* [Your goal] Repeat the entire listing exactly as written.

* [Provided material]

%%

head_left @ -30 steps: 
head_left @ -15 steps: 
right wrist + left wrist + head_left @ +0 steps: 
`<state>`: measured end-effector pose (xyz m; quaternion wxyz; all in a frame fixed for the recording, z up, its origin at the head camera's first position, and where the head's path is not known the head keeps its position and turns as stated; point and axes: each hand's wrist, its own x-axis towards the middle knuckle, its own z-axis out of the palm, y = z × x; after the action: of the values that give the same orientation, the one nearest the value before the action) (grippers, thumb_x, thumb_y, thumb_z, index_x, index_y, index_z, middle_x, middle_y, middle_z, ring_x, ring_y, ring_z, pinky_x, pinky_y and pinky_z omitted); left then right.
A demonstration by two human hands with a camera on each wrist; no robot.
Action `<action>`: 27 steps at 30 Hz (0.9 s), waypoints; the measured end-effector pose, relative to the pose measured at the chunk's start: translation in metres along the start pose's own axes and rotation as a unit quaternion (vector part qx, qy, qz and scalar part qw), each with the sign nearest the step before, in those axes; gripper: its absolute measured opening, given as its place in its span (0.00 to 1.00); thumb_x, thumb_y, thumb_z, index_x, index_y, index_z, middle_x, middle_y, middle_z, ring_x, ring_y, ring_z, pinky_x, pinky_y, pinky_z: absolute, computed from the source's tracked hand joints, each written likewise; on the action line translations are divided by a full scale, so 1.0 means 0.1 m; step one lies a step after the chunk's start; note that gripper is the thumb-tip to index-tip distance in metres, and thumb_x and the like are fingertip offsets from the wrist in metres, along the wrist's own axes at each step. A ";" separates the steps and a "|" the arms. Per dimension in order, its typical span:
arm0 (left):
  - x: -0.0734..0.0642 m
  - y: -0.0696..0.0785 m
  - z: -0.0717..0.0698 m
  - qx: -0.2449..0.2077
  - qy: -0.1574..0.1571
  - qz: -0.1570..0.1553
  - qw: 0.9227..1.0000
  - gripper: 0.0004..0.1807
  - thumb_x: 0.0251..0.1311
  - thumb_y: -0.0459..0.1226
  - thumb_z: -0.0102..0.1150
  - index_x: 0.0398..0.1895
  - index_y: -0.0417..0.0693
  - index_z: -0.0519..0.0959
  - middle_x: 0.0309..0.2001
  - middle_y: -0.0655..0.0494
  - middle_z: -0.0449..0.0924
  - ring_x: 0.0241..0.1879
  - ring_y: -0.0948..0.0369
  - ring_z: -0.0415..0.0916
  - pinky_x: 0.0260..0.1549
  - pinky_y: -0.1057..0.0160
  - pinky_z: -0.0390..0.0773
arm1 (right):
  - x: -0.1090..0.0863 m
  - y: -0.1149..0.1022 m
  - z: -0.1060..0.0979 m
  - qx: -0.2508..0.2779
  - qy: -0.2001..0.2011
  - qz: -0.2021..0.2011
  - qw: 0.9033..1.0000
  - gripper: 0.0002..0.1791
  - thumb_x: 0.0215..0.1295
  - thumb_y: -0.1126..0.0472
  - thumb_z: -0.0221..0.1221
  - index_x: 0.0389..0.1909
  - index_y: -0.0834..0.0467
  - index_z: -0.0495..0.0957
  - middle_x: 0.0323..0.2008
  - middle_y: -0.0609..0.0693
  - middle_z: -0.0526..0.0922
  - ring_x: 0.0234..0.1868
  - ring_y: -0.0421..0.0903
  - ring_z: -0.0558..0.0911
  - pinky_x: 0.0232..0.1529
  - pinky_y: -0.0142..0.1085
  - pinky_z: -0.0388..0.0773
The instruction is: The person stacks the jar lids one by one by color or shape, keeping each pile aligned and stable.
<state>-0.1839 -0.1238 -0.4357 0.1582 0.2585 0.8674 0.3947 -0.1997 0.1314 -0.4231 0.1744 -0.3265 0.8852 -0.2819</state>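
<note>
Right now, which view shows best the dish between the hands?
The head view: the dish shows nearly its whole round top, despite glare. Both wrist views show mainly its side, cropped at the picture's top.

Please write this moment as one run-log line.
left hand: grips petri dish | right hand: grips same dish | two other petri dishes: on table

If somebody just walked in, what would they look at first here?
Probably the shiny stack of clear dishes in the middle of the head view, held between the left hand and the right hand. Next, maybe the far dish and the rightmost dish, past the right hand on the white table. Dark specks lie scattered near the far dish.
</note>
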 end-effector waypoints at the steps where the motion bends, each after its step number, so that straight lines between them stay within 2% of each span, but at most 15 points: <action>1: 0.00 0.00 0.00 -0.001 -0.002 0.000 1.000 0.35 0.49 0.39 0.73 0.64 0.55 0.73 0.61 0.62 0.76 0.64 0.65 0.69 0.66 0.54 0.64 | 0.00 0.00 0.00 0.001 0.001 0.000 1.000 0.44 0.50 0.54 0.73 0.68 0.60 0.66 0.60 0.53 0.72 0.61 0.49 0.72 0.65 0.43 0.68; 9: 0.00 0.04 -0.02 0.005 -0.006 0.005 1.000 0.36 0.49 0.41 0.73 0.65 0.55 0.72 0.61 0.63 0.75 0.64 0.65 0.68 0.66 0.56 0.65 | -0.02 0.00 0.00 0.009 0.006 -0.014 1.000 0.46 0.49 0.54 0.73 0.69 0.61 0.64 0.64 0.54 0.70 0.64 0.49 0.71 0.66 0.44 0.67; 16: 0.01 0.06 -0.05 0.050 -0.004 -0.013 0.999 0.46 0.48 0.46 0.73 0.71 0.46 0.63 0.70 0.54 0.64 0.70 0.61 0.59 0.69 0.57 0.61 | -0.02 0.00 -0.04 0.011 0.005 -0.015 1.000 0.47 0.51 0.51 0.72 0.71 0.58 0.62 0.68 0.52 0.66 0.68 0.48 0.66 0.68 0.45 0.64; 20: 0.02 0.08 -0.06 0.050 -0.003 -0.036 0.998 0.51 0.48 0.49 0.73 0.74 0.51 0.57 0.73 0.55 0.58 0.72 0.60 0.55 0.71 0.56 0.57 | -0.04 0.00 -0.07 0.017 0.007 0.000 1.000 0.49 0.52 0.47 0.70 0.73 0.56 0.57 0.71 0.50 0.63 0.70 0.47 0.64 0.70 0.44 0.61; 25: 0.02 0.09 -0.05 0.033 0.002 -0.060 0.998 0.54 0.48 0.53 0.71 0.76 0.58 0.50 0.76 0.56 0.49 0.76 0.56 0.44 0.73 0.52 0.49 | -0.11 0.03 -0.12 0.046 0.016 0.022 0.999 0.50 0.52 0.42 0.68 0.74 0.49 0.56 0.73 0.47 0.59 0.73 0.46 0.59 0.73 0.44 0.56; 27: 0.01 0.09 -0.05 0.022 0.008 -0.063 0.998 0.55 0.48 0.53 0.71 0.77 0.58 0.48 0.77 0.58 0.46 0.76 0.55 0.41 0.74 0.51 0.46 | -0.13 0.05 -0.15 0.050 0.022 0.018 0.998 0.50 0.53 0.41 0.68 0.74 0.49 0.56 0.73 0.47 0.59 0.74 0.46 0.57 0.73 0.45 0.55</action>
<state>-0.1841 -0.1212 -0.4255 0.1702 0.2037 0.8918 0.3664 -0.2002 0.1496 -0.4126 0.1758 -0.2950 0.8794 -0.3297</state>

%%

* [Task answer]
head_left @ -30 steps: 
head_left @ -15 steps: 
right wrist + left wrist + head_left @ +0 steps: 
`<state>`: measured end-effector pose (xyz m; quaternion wxyz; all in a frame fixed for the recording, z up, its origin at the head camera's first position, and where the head's path is not known the head keeps its position and turns as stated; point and axes: each hand's wrist, its own x-axis towards the middle knuckle, its own z-axis out of the palm, y = z × x; after the action: of the values that give the same orientation, the one nearest the value before the action) (grippers, thumb_x, thumb_y, thumb_z, index_x, index_y, index_z, middle_x, middle_y, middle_z, ring_x, ring_y, ring_z, pinky_x, pinky_y and pinky_z omitted); left then right.
A demonstration by two human hands with a camera on each wrist; no robot.
Action `<action>`: 27 steps at 30 Hz (0.9 s), waypoints; the measured end-effector pose, relative to the pose measured at the chunk's start: translation in metres along the start pose's own axes and rotation as a unit quaternion (vector part qx, qy, qz and scalar part qw), each with the sign nearest the step before, in those axes; gripper: its absolute measured opening, given as its place in its span (0.00 to 1.00); thumb_x, thumb_y, thumb_z, index_x, index_y, index_z, middle_x, middle_y, middle_z, ring_x, ring_y, ring_z, pinky_x, pinky_y, pinky_z: absolute, computed from the source's tracked hand joints, each written likewise; on the action line translations are divided by a full scale, so 1.0 means 0.1 m; step one lies a step after the chunk's start; note that gripper is the thumb-tip to index-tip distance in metres, and thumb_x and the like are fingertip offsets from the wrist in metres, along the wrist's own axes at each step. A ";" separates the steps and a "|" the arms. Per dimension in order, its typical span:
arm0 (left):
  - x: -0.0734..0.0642 m
  - y: -0.0696..0.0785 m
  - z: -0.0717..0.0698 m
  - qx: -0.2449..0.2077
  - qy: -0.1574..0.1571
  - qz: -0.1570..0.1553
  - qw: 0.9227..1.0000
  - gripper: 0.0004..0.1807
  - thumb_x: 0.0251..0.1311
  - thumb_y: -0.0459..0.1226
  - thumb_z: -0.0102..0.1150
  - index_x: 0.0398..0.1895
  - index_y: -0.0417..0.0693
  - index_z: -0.0519..0.0959
  - middle_x: 0.0309..0.2001
  - middle_y: -0.0655..0.0494
  - middle_z: -0.0449..0.0924
  - ring_x: 0.0241..0.1879
  - ring_y: -0.0948..0.0369
  - ring_z: -0.0415..0.0916
  - pinky_x: 0.0260..0.1549
  - pinky_y: -0.1057..0.0160
  - pinky_z: -0.0390..0.0773
arm1 (right):
  - x: -0.1090..0.0863 m
  - y: -0.1149..0.1022 m
  - z: -0.1060..0.0979 m
  - qx: -0.2508..0.2779
  - qy: -0.2001..0.2011
  - qz: -0.2021..0.2011
  - qw: 0.9033..1.0000
  - gripper: 0.0002..0.1791
  - thumb_x: 0.0215..0.1295
  - thumb_y: -0.1126..0.0472
  - thumb_z: -0.0221..0.1221
  - index_x: 0.0389..0.1909
  - index_y: -0.0834..0.0467
  - index_z: -0.0495..0.0957
  - middle_x: 0.0323..0.2008
  - middle_y: -0.0609..0.0693
  - middle_z: -0.0526..0.0922
  - ring_x: 0.0234..0.1868
  - ring_y: -0.0421..0.0903
  - ring_z: -0.0558..0.0911
  - pinky_x: 0.0232..0.1529
  - pinky_y: -0.0142..0.1085
  - pinky_z: -0.0388..0.0773
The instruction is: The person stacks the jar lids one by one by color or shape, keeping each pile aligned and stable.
<state>-0.1839 -0.1238 -0.4357 0.1582 0.2585 0.8674 0.3947 -0.1997 0.1314 -0.4231 0.1744 -0.3265 0.8852 -0.2819</state>
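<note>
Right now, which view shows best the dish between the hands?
The head view: the dish shows nearly its whole round top, despite glare. Both wrist views show mainly its side, cropped at the picture's top.

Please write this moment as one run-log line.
left hand: grips petri dish | right hand: grips same dish | two other petri dishes: on table

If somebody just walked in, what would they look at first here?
Probably the shiny stack of clear dishes in the middle of the head view, held between the left hand and the right hand. Next, maybe the far dish and the rightmost dish, past the right hand on the white table. Dark specks lie scattered near the far dish.
</note>
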 end-effector waypoints at the steps where the motion bends, each after its step number, so that straight lines between them stay within 2% of each span, but at most 15 points: <action>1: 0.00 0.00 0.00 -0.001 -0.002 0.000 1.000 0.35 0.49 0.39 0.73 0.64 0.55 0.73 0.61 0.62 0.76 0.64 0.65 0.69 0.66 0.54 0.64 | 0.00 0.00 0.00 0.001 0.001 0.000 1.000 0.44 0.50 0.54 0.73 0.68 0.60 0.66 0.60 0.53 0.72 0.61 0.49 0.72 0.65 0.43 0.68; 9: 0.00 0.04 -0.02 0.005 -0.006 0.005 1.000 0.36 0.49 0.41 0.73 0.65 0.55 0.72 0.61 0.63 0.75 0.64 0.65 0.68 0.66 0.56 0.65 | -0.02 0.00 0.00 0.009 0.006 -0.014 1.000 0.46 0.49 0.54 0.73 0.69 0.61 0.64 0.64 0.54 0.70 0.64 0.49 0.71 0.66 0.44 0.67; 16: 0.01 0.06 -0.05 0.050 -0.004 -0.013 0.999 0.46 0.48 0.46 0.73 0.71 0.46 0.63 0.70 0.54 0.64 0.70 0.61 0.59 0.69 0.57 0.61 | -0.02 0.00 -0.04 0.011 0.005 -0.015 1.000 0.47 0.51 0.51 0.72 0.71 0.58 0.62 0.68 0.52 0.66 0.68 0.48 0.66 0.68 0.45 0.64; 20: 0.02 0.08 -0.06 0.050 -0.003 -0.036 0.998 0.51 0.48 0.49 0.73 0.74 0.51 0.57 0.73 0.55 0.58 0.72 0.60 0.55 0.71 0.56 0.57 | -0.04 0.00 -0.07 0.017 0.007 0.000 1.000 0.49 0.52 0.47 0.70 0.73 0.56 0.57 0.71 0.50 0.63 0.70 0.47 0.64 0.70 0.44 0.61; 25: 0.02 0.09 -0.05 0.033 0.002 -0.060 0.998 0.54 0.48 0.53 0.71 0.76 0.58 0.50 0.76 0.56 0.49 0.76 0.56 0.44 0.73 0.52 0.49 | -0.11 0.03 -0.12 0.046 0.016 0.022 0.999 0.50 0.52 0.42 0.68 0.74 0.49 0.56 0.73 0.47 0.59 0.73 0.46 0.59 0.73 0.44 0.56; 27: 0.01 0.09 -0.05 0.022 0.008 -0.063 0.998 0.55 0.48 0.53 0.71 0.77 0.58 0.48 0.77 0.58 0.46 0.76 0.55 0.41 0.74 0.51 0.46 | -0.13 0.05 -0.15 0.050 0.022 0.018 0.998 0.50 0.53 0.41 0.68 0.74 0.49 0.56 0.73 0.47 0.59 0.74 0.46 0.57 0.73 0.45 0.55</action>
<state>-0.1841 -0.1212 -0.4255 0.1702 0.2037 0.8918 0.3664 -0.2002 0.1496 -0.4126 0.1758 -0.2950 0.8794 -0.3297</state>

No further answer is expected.